• TASK BRIEF: Repeat the data in full. Drop every picture.

DATA PROVIDED section start

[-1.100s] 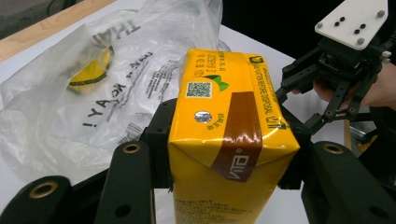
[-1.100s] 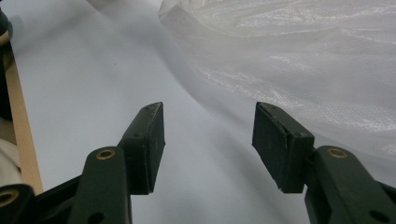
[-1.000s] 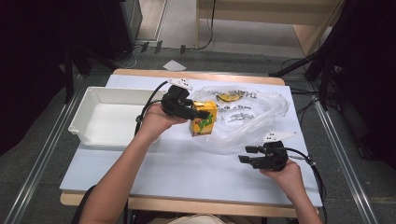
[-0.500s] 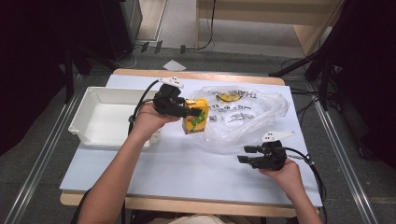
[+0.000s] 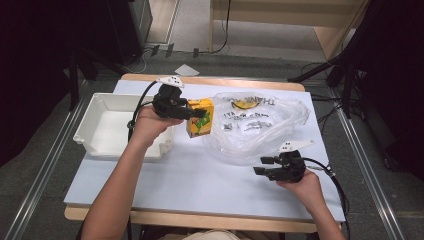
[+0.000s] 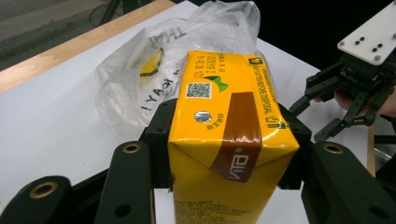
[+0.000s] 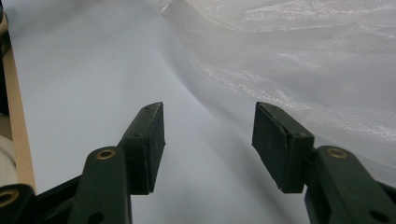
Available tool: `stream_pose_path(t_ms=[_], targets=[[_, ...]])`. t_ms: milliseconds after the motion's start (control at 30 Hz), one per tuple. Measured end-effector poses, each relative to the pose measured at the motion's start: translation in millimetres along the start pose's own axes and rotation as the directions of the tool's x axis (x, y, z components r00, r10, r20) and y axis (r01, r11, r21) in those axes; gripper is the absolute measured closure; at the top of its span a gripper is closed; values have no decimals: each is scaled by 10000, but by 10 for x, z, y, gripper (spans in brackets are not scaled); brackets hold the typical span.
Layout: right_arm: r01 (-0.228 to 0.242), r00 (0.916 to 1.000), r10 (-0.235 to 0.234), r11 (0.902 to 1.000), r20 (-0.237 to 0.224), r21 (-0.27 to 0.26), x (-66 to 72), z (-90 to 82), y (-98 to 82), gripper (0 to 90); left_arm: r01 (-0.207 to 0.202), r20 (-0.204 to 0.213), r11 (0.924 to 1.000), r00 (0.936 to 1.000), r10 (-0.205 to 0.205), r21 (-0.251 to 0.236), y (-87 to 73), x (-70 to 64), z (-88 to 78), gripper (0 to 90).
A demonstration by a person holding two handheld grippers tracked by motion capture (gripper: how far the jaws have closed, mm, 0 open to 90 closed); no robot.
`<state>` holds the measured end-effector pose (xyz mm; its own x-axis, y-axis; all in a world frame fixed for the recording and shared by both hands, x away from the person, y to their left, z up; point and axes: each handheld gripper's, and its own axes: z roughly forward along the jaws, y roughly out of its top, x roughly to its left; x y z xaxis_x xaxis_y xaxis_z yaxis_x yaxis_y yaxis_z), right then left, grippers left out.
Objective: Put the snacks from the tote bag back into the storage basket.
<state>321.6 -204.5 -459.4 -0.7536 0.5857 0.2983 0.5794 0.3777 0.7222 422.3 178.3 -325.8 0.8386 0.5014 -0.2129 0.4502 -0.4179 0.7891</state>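
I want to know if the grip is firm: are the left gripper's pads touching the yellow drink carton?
Touching. In the left gripper view, the left gripper has a black pad pressed flat against each side of the yellow drink carton.

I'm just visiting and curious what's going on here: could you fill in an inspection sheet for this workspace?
Surface: pale table top with a wooden edge.
Job's things: yellow drink carton, clear of the plastic bag; white tray at the left.
Clutter: nothing seen.
Grippers: left gripper clamped on the carton's sides; right gripper open, holding nothing, beside the bag.
Cables: one black cable trails from the left gripper, another from the right.
Surroundings: grey floor, wooden furniture behind, dark areas at both sides.
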Motion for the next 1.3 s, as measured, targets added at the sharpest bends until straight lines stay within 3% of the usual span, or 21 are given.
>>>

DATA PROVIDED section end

• REPLY TO THE TASK:
[-1.100s] 
[-1.100s] 
[-1.000s] 
[-0.500s] 
[+0.000s] 
[+0.000s] 
[+0.000s] 
Available tool: `stream_pose_path(t_ms=[_], targets=[[_, ...]])`. t_ms: milliseconds after the motion's start (control at 30 Hz), one per tuple. Measured end-effector poses, each relative to the pose measured at the motion's start: translation in millimetres along the start pose's own axes and rotation as the directions of the tool's x axis (x, y, z components r00, r10, r20) and y axis (r01, r11, r21) in those axes; gripper is the absolute measured closure; at the top of its span a gripper is closed; values have no decimals: each is scaled by 10000, but by 10 for x, z, y, gripper (spans in brackets are not scaled); brackets hold the typical span.
Layout: right_arm: r01 (-0.228 to 0.242), r00 (0.916 to 1.000), r10 (-0.235 to 0.234), r11 (0.902 to 1.000), r20 (-0.237 to 0.224), r21 (-0.27 to 0.26), x (-66 to 72), z (-90 to 82), y (-98 to 82), gripper (0 to 90); left_arm: r01 (-0.207 to 0.202), r20 (-0.204 to 0.213), r11 (0.924 to 1.000), r00 (0.936 to 1.000), r10 (-0.205 to 0.205), r21 (-0.251 to 0.236), y (-87 to 73), x (-70 to 64), z (-88 to 78), gripper (0 to 90).
A demonstration by a person holding two handheld grippers tracked by motion capture (gripper: how far the jaws have closed, mm, 0 open to 90 closed); no robot.
`<state>` holds the measured end-effector pose (xyz mm; its own x-axis, y-axis; all in a world frame fixed for the recording and shared by both hands, x away from the person, y to their left, z up; point and axes: each handheld gripper's, and its own axes: z roughly forward along the jaws, y roughly out of its top, x roughly to its left; x y z xaxis_x xaxis_y xaxis_z yaxis_x yaxis_y yaxis_z), right then left, grippers left out.
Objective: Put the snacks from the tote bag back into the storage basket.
<state>321.6 -204.5 -459.4 -0.7536 0.5857 0.2983 0.5794 0.3777 0.7222 422.3 178.3 -325.8 0.8386 0.5014 -0.2129 0.4502 -0.4179 0.7891</state>
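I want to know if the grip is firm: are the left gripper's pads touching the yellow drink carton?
Touching. In the left gripper view, the left gripper has a black pad pressed flat against each side of the yellow drink carton.

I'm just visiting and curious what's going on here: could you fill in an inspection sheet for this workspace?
Surface: pale table top with a wooden edge.
Job's things: yellow drink carton, clear of the plastic bag; white tray at the left.
Clutter: nothing seen.
Grippers: left gripper clamped on the carton's sides; right gripper open, holding nothing, beside the bag.
Cables: one black cable trails from the left gripper, another from the right.
Surroundings: grey floor, wooden furniture behind, dark areas at both sides.
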Motion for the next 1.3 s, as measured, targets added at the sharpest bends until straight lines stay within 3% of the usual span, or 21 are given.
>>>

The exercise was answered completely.